◆ **HOW TO COMPLETE THIS TASK**
Below is a block of entries; repeat exactly the lines starting at the line that contains "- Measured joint" and ending at the line that contains "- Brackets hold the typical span", both included.

Data entries
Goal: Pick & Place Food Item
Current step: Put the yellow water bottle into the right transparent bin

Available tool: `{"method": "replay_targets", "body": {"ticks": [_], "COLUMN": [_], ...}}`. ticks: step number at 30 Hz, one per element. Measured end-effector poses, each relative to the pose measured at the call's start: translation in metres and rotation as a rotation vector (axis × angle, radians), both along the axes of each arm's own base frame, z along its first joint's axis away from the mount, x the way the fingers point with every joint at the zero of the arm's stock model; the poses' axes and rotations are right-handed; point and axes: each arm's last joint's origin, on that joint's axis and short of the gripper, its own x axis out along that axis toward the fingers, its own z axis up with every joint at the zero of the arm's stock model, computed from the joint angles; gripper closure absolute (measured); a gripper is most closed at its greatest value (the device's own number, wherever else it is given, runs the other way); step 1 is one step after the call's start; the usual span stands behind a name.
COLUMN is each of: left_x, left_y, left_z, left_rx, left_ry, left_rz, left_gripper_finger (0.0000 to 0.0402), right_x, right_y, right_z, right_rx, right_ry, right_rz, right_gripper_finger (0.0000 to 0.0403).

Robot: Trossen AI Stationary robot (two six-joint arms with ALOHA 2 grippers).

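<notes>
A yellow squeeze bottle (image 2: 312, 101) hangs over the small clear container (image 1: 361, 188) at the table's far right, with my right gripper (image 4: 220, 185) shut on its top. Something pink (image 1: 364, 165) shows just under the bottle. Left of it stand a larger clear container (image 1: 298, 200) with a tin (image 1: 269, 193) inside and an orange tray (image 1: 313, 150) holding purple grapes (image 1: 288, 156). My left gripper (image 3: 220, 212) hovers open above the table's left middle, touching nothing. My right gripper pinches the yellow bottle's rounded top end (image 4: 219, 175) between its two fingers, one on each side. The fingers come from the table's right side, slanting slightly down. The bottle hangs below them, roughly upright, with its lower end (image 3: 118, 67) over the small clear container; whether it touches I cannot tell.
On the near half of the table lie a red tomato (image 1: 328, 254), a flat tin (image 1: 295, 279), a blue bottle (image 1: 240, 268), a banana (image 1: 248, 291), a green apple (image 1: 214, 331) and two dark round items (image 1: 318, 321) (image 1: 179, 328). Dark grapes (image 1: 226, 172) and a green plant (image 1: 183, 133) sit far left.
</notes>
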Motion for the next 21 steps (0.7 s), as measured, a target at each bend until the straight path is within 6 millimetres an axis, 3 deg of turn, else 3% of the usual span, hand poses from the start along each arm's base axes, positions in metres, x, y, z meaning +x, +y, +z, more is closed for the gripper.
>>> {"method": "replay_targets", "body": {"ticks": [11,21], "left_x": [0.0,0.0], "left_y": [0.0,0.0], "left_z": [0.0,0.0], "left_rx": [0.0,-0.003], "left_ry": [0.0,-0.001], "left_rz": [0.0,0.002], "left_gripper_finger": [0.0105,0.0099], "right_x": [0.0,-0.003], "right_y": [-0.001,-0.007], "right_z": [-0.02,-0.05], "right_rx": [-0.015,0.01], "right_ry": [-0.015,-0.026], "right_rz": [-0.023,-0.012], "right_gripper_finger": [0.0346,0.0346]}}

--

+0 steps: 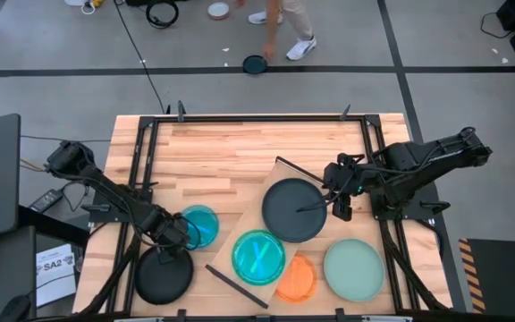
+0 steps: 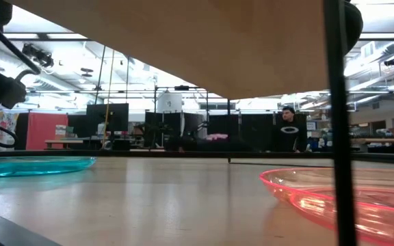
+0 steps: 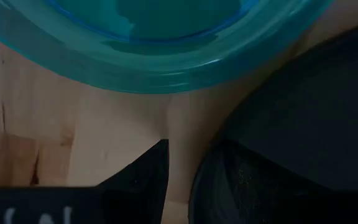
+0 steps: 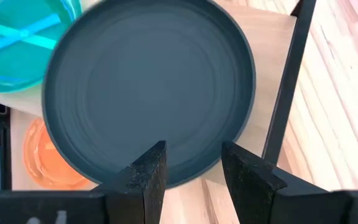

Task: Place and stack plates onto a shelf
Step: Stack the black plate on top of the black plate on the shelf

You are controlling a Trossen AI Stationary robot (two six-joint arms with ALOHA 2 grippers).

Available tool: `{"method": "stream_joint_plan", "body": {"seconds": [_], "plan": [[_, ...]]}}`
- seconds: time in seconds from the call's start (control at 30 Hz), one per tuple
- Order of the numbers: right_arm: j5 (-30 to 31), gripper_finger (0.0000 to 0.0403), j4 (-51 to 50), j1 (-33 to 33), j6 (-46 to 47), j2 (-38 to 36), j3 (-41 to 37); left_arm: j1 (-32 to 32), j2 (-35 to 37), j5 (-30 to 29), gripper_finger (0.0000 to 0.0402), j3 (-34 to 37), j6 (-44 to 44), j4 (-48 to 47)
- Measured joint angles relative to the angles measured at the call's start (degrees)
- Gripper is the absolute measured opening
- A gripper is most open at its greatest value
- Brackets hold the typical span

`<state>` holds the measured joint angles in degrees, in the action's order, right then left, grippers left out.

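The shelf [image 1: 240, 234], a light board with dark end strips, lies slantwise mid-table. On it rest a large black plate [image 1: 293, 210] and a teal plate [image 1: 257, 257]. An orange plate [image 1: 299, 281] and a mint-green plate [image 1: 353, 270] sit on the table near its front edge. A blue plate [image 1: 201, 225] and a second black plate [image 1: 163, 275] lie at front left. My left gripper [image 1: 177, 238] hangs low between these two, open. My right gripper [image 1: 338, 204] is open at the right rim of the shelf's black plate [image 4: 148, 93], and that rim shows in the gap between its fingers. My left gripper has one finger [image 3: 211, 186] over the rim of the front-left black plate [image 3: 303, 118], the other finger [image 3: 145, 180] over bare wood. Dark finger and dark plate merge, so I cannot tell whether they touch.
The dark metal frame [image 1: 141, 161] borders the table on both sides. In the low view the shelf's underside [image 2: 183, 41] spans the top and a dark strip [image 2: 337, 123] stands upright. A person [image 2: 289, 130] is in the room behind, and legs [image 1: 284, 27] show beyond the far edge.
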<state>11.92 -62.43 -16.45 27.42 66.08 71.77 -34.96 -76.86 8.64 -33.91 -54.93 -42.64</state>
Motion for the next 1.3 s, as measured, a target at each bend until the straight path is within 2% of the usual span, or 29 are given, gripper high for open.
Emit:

◆ **ANSWER SPACE**
- Measured joint angles relative to the angles measured at the call's start (degrees)
- Gripper is the absolute measured opening
- A gripper is most open at its greatest value
- Brackets hold the typical span

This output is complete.